## What is expected
Look through the records below for the line holding "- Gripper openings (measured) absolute". Write it out exactly, with each following line through the line holding "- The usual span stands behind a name".

Exercise inputs section start

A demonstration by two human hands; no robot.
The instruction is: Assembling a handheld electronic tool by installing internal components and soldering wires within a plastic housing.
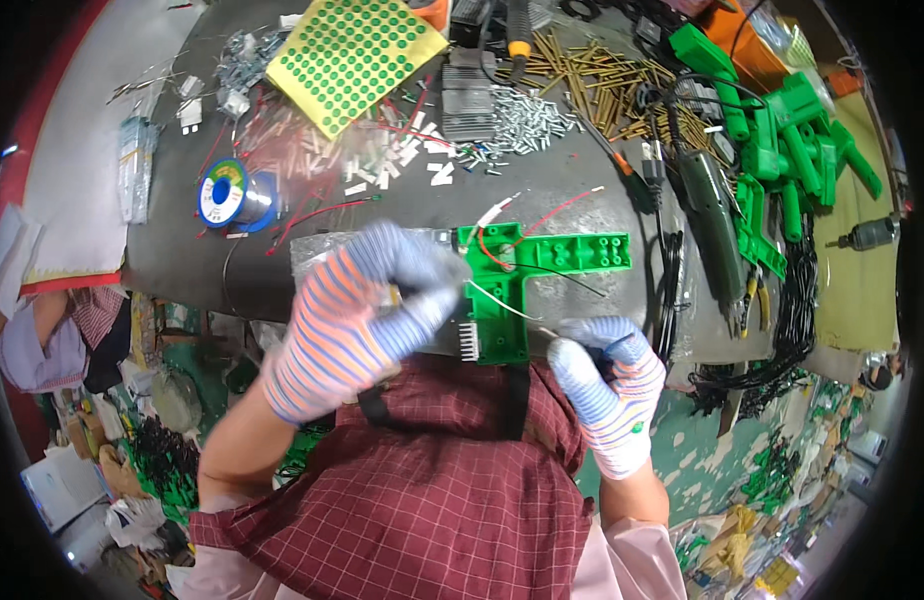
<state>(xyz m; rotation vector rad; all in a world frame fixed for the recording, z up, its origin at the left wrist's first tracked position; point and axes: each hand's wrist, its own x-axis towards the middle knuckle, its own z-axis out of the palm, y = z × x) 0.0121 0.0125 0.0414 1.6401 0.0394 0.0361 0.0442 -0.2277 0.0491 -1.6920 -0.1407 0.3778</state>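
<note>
A green plastic housing half point(502, 320) lies open side up at the table's near edge. Red and black wires point(557, 268) sit in it, and a finned metal piece point(469, 341) stands at its lower left. My left hand point(347, 320), in a striped glove, is closed by the housing's left side; its fingertips are blurred and what they hold is hidden. A thin pale wire point(502, 302) runs across the housing from near these fingers toward my right hand point(612, 390). That gloved hand pinches the wire's end between thumb and forefinger, right of the housing.
A solder spool point(238, 195) stands at left. Behind lie white sleeves point(407, 150), screws point(530, 122), brass rods point(622, 85) and a yellow sheet of green dots point(357, 60). Rightward are a soldering iron point(627, 165), black cables point(672, 290) and green housings point(797, 130).
</note>
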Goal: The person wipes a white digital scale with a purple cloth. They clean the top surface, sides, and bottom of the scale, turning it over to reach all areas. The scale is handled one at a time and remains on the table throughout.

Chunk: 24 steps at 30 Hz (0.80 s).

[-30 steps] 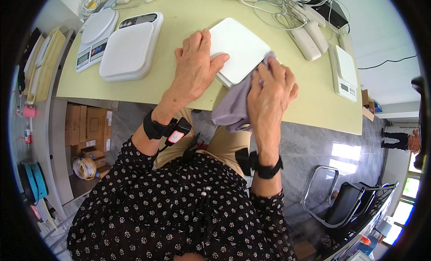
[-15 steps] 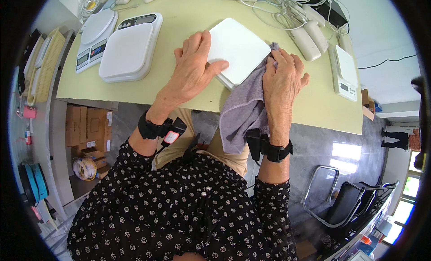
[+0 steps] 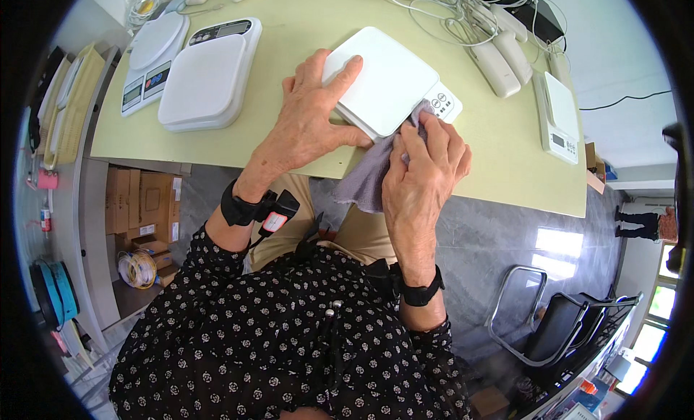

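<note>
A white kitchen scale (image 3: 383,80) with a square weighing plate lies at an angle on the table in front of me. Its button panel (image 3: 442,102) shows at the right corner. My left hand (image 3: 307,113) holds the scale at its left side, index finger on the plate and thumb against the near edge. Bunched in my right hand (image 3: 426,160) is a purple-grey cloth (image 3: 365,181), pressed by the fingertips to the seam between plate and panel. The cloth's lower end drapes over the table's front edge.
At the left of the yellow-green table (image 3: 289,30) stand a square white scale (image 3: 202,80) and a round-topped one (image 3: 157,44). A small scale (image 3: 560,116) is at the right. White adapters (image 3: 495,66) and tangled cables (image 3: 463,8) lie at the far right.
My right hand has moved left and nearer me, drawing the cloth off the panel, so the buttons show. My left index finger has come onto the plate, and the thumb has dropped to the near edge.
</note>
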### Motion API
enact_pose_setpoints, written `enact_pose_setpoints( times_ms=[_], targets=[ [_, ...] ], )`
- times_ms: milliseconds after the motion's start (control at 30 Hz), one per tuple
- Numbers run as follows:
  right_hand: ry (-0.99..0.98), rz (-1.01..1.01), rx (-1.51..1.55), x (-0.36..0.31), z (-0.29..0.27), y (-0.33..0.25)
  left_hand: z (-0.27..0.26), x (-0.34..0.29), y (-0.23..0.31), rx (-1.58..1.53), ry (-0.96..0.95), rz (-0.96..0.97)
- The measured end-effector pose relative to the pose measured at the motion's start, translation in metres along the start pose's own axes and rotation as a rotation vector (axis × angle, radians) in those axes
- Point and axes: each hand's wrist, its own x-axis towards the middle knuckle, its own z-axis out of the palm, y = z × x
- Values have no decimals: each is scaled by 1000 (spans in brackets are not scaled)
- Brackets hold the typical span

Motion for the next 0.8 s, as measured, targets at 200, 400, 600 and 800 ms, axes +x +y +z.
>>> enact_pose_setpoints(
  times_ms=[200, 400, 600, 800],
  targets=[
    [59, 28, 14, 24, 3, 23, -4, 0, -1, -44, -45, 13],
    [40, 46, 6, 69, 14, 49, -2, 0, -3, 7, 18, 108],
    [-11, 18, 87, 56, 7, 39, 5, -1, 1, -21, 81, 1],
    [-67, 13, 91, 23, -14, 26, 2, -1, 0, -58, 84, 32]
  ],
)
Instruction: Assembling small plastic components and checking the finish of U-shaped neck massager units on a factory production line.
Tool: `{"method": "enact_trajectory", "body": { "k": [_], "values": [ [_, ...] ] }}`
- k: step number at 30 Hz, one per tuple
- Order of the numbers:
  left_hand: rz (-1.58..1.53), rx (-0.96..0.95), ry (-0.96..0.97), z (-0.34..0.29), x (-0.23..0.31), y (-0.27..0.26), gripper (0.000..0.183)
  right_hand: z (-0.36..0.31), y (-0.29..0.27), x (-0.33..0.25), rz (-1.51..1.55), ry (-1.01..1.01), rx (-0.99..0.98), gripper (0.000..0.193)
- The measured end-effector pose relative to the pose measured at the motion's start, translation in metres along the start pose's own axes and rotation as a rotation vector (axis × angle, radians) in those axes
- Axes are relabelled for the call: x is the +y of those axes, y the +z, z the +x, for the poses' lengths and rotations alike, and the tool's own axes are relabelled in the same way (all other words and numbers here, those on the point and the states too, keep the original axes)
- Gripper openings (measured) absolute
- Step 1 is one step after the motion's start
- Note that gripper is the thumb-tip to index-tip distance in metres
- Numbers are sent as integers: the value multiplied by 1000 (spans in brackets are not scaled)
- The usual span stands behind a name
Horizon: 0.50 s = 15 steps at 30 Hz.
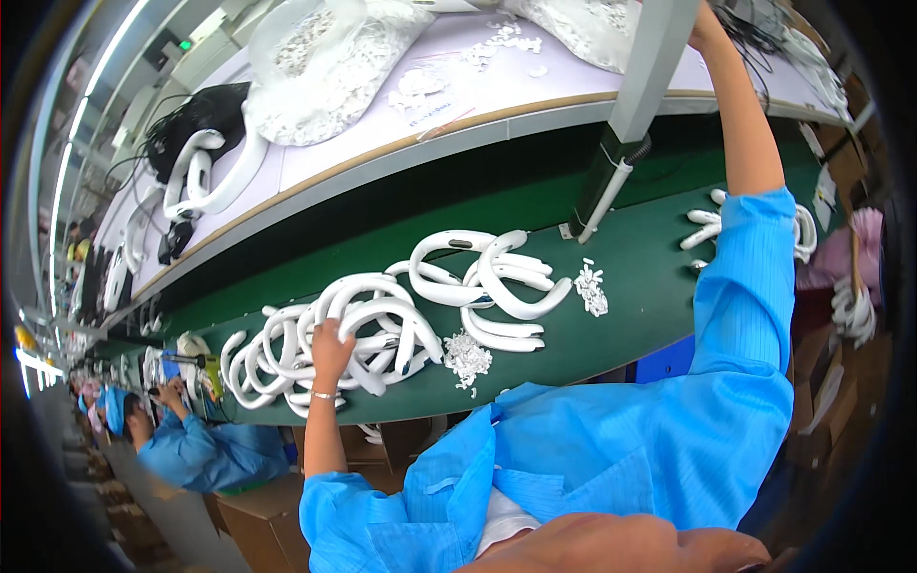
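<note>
My left hand [331, 355] reaches into a heap of white curved neckband housings [277, 349] on the green bench. Its fingers are bent round one white curved neckband [336, 301] at the top of the heap. To the right of the heap lies a small pile of white plastic bits [467, 357]. My right hand [705, 29] is stretched far up to the raised shelf, beside some black cables [750, 38]. A grey post partly covers that hand, and its fingers cannot be made out.
More white neckbands [487, 277] lie mid-bench, beside a second pile of small bits [591, 289]. A grey post [650, 72] rises from the bench. Clear bags of white parts [320, 72] sit on the shelf [535, 86]. A co-worker in blue [205, 449] works at left.
</note>
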<state>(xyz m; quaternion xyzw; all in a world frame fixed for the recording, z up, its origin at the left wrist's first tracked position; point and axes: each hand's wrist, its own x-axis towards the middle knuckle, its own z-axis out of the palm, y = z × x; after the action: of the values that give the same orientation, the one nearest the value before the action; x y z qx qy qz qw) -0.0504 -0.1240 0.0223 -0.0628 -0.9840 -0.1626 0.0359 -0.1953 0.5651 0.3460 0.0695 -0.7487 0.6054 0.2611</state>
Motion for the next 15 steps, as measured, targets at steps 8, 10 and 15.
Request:
{"method": "enact_trajectory", "body": {
  "k": [8,10,15],
  "values": [
    [381,5,-93,-26,40,22,36,81,21,76,-1141,-222,-412,45],
    [418,4,-91,-27,43,31,37,92,26,90,-986,-167,-505,41],
    [474,114,-116,-36,45,53,40,113,29,100,-1117,-290,-724,51]
  ]
}}
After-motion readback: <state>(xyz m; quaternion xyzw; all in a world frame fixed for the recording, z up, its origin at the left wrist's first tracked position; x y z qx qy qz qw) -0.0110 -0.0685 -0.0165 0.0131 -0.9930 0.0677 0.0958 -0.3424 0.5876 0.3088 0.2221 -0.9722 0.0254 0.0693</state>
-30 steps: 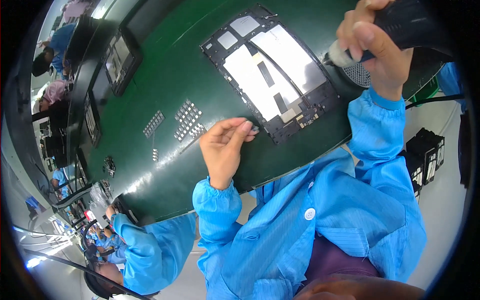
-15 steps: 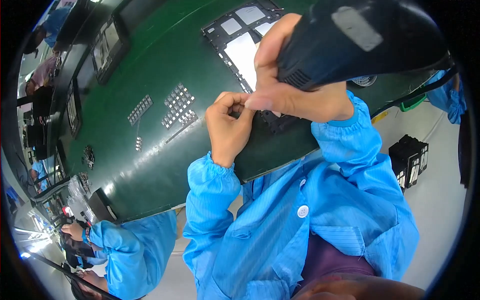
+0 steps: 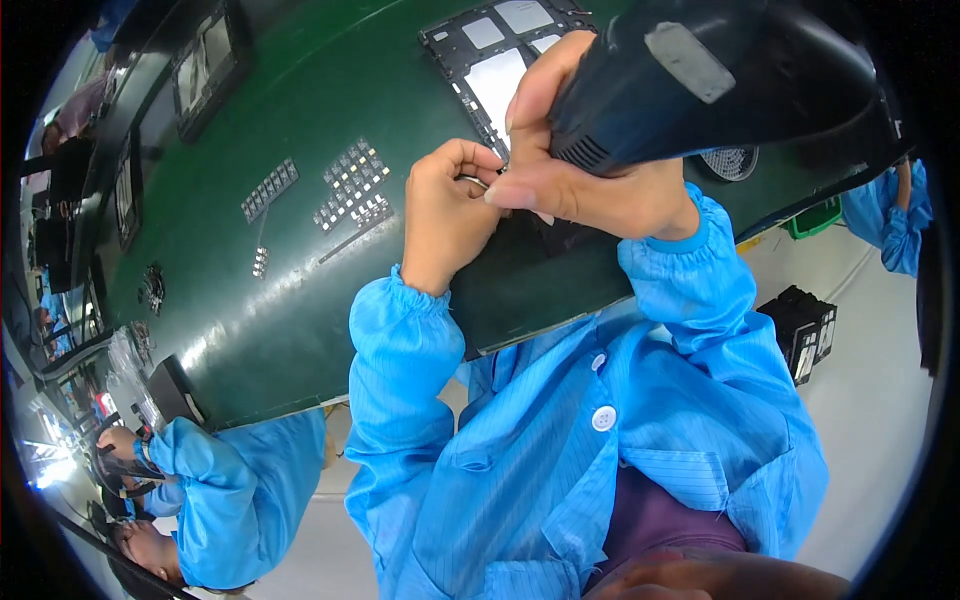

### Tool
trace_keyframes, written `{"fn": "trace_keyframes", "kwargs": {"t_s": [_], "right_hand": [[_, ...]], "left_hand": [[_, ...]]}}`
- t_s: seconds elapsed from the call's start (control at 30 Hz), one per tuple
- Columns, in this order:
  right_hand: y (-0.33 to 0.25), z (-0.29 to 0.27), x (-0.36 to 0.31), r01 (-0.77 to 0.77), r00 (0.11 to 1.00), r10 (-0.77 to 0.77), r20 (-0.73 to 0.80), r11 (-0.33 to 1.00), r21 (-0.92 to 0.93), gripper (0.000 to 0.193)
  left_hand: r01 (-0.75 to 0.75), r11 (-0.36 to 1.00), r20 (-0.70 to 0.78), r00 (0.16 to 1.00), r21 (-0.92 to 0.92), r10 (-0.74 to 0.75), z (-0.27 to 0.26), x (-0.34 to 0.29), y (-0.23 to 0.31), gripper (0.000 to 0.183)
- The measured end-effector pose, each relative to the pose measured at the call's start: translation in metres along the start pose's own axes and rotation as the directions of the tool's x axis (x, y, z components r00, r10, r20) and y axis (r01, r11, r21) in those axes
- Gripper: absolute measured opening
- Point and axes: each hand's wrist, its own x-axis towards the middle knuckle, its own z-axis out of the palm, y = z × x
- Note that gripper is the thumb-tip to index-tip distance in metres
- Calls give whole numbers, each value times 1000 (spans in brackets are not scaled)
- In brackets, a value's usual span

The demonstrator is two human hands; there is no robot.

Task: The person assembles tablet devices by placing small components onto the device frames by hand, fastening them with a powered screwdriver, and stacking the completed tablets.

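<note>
My right hand (image 3: 585, 170) is wrapped round a bulky black handheld tool (image 3: 690, 90) with vent slots and a grey patch on its body. The tool's working end is hidden behind the hand. My left hand (image 3: 448, 205) is closed, thumb and fingers pinched together beside my right thumb. Whatever lies between those fingertips is too small and covered to make out. Both hands meet at the near edge of a black device frame (image 3: 462, 75) with white and silver panels, which lies on the green table. My right hand and the tool cover much of it.
Rows of small parts (image 3: 352, 185) lie on the green table (image 3: 300, 330) to the left, beside a thin dark strip (image 3: 355, 240). A round grille (image 3: 730, 163) sits at the right. Black frames (image 3: 800, 330) are stacked below the table. A co-worker's blue sleeve (image 3: 235, 490) is at lower left.
The view has shifted a little, so the parts on the left sit further left. My left hand stays pinched against the frame's edge, and my right hand keeps hold of the tool.
</note>
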Motion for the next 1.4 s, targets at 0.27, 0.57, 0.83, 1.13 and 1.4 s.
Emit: {"fn": "trace_keyframes", "kwargs": {"t_s": [0.27,0.57,0.83,1.13,1.4], "right_hand": [[-3,3,0,-89,996,89,-18,996,19,40],[-11,6,3,-110,992,114,43,989,-96,38],[-19,14,-2,-205,964,212,158,977,-62,34],[-28,-13,-1,-103,993,104,-50,995,16,38],[-43,-136,-33,184,884,-94,-458,971,155,31]], "left_hand": [[69,996,11,998,-47,-69,0,1,-3,19],[-10,996,4,1000,-89,11,-2,6,-32,24],[-46,995,10,999,91,45,-37,0,-22,23],[39,739,-295,930,672,219,-130,7,-38,34],[243,957,-291,938,157,-191,-140,6,-24,23]]}}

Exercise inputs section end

## Result of this task
- Gripper openings (measured) absolute
- Step 1 is one step after the motion's start
- Note that gripper is the thumb-tip to index-tip distance in metres
- Numbers are sent as integers: the value multiplied by 1000 (spans in brackets are not scaled)
- The usual span stands behind a name

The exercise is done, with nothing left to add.